= Frederick W. Cords Jr. =

American politician (1903–1972)

Frederick W. Cords Jr. (December 27, 1903 - November 25, 1972) was an American electrical engineer from Milwaukee, Wisconsin who served one term as a Republican member of the Wisconsin State Assembly.

== Background ==
Cords was born December 27, 1903, in the city of Milwaukee, the son of Fred W. Cords, Sr., former clerk of the Milwaukee County circuit court and Augusta H. (Vogt) Cords. He was educated in the Milwaukee Public Schools, including the Highland Avenue School, and Riverside High School, and graduated from Milwaukee School of Engineering and a "school of finance" in New York City. He became an electrical engineer (doing both contracting and consulting) and an associate member of the American Institute of Electrical Engineers.

== Assembly service ==
Cords was elected to the Assembly's Sixth Milwaukee County district (the Sixth Ward of the City of Milwaukee), in 1928. He first defeated Frederick Petersen, former state representative from the district, in the Republican primary election; and in the general election polled 1380 votes, defeating Democrat Gene Ackerman, who received 936 votes, and Socialist Fred Breuhahn, who received 896 votes. He was assigned to the standing committee on elections.

In 1930 Cords had first to achieve a plurality in a five-way primary (Petersen was again one of his challengers). He was unseated in the general election by Socialist Ben Rubin, who drew 1389 votes, to Cords' 927 votes, with 350 for Democrat John N. Kaiser, and 55 for Lee Talton.

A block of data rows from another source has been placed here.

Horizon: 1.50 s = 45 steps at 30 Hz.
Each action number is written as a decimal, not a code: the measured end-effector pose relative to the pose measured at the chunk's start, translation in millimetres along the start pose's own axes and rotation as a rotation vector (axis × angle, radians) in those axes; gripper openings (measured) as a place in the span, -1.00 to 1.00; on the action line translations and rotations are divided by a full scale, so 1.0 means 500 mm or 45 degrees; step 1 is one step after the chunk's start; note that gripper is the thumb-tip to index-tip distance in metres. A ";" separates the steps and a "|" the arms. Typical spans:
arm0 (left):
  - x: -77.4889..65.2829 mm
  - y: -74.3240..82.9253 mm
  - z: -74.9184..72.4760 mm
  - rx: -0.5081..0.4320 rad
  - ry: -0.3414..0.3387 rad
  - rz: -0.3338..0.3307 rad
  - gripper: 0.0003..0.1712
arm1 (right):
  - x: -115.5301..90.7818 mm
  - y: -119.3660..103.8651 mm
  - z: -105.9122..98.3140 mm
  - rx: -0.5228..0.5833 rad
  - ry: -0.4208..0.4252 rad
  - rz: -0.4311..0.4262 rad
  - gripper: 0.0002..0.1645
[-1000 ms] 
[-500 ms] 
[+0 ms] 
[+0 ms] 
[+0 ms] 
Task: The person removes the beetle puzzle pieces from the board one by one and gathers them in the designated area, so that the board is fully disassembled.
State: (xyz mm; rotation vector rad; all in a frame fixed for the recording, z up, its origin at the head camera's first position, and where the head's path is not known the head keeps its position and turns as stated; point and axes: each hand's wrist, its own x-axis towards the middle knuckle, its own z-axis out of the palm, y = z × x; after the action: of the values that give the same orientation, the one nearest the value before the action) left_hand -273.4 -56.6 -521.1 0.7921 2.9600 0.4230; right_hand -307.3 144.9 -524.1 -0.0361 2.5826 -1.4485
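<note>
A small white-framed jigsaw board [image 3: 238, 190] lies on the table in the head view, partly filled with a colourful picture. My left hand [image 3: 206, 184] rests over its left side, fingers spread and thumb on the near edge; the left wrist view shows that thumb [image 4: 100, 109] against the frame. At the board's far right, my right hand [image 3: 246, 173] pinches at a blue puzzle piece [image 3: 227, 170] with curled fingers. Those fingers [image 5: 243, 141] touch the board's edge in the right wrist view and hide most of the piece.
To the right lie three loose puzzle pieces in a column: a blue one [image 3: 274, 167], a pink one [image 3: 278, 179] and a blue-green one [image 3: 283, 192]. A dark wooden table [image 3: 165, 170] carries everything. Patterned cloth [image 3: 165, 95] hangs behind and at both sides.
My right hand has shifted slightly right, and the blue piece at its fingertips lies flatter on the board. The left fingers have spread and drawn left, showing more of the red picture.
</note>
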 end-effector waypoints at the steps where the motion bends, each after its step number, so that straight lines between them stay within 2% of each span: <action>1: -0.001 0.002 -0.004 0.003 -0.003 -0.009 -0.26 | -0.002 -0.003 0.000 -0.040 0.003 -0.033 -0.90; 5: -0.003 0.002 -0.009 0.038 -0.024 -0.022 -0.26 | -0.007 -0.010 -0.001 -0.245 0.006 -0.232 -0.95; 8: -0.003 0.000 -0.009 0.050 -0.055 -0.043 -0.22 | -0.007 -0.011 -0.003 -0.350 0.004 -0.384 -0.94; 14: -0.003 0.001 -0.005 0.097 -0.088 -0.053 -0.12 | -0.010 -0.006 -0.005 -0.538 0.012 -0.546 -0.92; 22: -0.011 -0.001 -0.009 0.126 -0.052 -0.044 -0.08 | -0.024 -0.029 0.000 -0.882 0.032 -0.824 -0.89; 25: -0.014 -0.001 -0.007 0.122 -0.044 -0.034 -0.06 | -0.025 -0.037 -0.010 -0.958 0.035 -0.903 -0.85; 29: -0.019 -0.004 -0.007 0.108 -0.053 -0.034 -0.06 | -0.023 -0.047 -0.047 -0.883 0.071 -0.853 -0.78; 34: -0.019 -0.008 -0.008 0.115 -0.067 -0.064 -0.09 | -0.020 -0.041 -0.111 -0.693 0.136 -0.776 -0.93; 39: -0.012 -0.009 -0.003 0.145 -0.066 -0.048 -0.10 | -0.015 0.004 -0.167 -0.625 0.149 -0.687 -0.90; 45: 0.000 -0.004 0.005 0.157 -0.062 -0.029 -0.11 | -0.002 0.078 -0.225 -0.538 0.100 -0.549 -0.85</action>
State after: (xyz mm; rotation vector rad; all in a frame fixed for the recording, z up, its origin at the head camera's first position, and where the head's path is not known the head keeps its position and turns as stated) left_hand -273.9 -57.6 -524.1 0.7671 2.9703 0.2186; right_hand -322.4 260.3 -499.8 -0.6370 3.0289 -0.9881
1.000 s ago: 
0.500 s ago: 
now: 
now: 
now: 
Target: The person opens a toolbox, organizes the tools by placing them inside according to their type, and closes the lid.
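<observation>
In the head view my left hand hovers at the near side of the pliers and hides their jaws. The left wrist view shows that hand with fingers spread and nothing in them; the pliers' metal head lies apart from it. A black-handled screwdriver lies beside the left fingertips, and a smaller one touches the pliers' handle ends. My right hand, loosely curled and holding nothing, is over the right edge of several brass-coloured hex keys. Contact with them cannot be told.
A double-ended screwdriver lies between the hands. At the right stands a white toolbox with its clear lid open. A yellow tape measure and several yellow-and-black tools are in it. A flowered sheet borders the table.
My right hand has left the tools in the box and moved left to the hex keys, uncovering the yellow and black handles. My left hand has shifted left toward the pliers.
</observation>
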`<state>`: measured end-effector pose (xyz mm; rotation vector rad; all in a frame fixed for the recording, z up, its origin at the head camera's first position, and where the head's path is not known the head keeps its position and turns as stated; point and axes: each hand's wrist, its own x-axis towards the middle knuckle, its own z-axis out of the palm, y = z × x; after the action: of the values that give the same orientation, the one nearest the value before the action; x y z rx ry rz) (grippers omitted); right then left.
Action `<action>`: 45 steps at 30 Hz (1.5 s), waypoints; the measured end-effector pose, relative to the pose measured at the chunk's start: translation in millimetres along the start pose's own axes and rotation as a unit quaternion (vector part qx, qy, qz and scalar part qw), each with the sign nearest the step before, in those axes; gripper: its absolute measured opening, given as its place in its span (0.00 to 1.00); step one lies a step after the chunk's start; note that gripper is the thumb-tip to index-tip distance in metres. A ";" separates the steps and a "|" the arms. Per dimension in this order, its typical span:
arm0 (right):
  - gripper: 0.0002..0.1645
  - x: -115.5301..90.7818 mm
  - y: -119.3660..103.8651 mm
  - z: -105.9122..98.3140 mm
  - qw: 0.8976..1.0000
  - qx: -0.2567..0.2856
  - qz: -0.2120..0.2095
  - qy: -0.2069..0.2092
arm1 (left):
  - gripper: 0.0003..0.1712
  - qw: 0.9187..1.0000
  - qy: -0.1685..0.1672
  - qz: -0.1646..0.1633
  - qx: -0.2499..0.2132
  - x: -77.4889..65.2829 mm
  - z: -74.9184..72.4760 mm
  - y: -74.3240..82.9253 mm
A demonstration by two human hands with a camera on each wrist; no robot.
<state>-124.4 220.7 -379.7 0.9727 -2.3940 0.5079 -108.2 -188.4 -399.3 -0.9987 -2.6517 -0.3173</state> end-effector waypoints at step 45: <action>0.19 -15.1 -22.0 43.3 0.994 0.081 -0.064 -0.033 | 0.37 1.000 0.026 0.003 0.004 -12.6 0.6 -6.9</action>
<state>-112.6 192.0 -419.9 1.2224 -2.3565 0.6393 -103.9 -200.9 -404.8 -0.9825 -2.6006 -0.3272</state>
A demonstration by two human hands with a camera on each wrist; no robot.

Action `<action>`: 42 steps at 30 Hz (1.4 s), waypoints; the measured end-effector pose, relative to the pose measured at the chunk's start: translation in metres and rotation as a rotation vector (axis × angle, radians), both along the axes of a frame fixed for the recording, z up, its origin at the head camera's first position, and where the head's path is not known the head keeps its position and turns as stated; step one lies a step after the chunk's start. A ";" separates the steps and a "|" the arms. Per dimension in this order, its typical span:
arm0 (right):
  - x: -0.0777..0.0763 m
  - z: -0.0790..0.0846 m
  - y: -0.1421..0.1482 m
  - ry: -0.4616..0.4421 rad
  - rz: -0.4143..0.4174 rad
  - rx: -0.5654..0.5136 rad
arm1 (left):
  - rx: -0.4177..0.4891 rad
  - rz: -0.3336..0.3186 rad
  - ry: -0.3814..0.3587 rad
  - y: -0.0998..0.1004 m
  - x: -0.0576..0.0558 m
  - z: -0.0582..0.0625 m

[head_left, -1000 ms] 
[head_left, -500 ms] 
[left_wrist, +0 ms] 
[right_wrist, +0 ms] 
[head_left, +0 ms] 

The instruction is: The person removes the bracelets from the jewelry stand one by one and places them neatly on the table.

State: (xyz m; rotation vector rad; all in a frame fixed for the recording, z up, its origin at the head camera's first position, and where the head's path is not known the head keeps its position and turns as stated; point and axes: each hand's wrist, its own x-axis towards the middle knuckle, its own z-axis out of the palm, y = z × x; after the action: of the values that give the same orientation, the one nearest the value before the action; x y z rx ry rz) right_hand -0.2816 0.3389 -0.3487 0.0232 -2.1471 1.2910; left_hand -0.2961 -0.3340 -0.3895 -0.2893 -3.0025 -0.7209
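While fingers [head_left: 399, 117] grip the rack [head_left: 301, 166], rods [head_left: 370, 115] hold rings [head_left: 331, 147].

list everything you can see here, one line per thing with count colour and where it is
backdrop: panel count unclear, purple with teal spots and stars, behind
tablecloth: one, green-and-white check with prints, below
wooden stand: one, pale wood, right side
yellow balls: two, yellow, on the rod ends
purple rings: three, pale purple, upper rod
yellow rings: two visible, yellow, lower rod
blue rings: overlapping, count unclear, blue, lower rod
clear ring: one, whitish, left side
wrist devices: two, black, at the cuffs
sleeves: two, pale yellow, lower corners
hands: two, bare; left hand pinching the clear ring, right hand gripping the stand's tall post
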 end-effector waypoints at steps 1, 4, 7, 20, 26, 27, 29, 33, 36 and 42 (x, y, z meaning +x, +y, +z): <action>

In 1932 Cords had once more to achieve a plurality in a five-way primary (Petersen was again one of his challengers) in order to challenge Rubin, who was a candidate for re-election. In the general election, Cords again faced Rubin, Kaiser and two new independents (one was Petersen, who polled only 37 votes). This time Kaiser (with Franklin D. Roosevelt at the top of the Democratic ticket) was the victor, with 2240 votes to Cords' 1412, Rubin's 2130, and another 129 for the two independents.